O xodó do caboclo era a rede feita pelas mãos da sua mãe que o presenteara pouco antes de morrer. A ninguém era permitido deitar nessa rede. Todas as noites Joaquim se balançava na rede e contava os seus segredos para Veludo, um cachorro velho que estava em sua companhia há muito tempo. Enquanto Joaquim tivesse na rede, lá estava o Veludo a fazer-lhe companhia.
Em uma noite de luar, Joaquim deitou na rede e não conseguiu se levantar.

Durante uma madrugada, a esposa Ritinha percebeu a demora do marido em ir para o quarto e saiu para chamar o amado. Encontrou-o ardendo em febre, tremendo de frio e sem pronunciar uma palavra sequer. Ritinha se desesperou e temeu pela vida de Joaquim.

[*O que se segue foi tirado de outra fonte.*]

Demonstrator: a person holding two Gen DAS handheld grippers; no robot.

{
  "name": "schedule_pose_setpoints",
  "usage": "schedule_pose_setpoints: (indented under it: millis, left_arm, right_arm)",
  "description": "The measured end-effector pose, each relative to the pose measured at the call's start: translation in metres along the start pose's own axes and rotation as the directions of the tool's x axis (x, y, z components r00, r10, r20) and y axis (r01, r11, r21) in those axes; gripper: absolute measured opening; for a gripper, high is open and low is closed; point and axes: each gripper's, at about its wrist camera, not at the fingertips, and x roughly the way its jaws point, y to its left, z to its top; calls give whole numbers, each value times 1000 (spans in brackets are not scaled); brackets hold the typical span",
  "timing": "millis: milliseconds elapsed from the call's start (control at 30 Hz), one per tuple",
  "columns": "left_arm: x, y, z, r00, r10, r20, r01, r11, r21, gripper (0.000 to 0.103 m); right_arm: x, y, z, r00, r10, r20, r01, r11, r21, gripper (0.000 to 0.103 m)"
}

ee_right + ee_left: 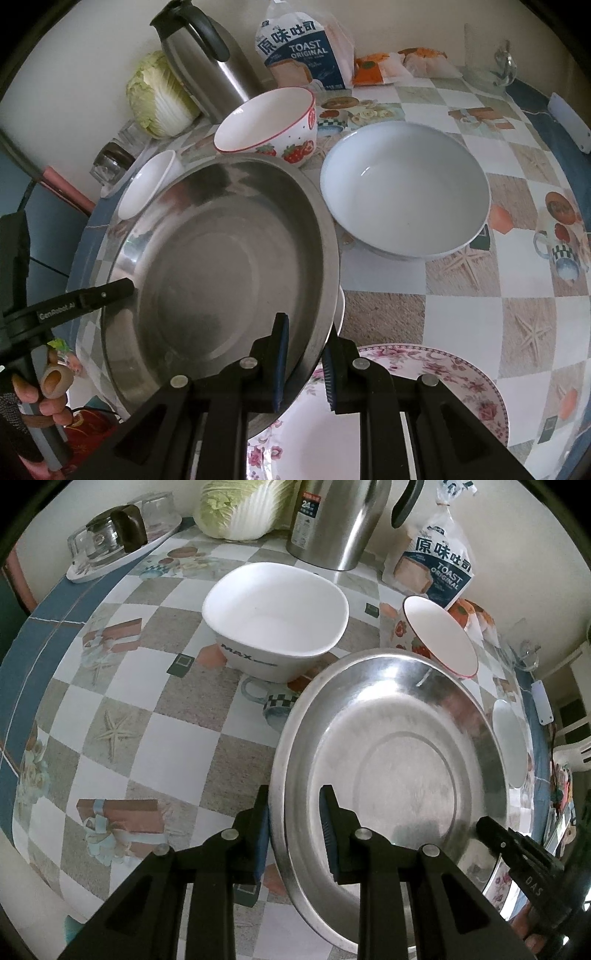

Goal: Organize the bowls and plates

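A large steel basin is held by both grippers on opposite sides of its rim. My left gripper is shut on the rim, one blue pad outside and one inside. My right gripper is shut on the opposite rim in the same way. The basin partly covers a pink floral plate; I cannot tell whether they touch. Behind the basin stand a white square bowl, a strawberry-patterned bowl and a wide white shallow bowl.
Along the back wall stand a steel thermos jug, a napa cabbage and a bag of toast. A tray of upturned glasses sits at the table's back left. A hand grips the left handle.
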Motion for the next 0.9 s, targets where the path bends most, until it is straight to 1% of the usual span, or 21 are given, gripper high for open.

Ao amanhecer o dia, os dois filhos e um compadre do casal colocaram o artesão em uma rede e o levaram para a cidadezinha, em busca de socorro médico. Mas Joaquim não suportou a espera pela chegada do médico e faleceu, enrolado em uma rede. Foi velado na capelinha da igreja, tendo a rede cobrindo o seu corpo. O artesão foi enterrado no cemitério da cidade, sob comoção popular. Veludo não saiu de perto do dono enquanto era velado.

Quando a família retornou para a casa, o Veludo olhava para todos como se quisesse saber notícias de Joaquim. Todos tentavam explicar, mas ele na sua inteligência canina não entendia. A noite chegou e o cãozinho foi deitar no lugar de sempre, perto da rede.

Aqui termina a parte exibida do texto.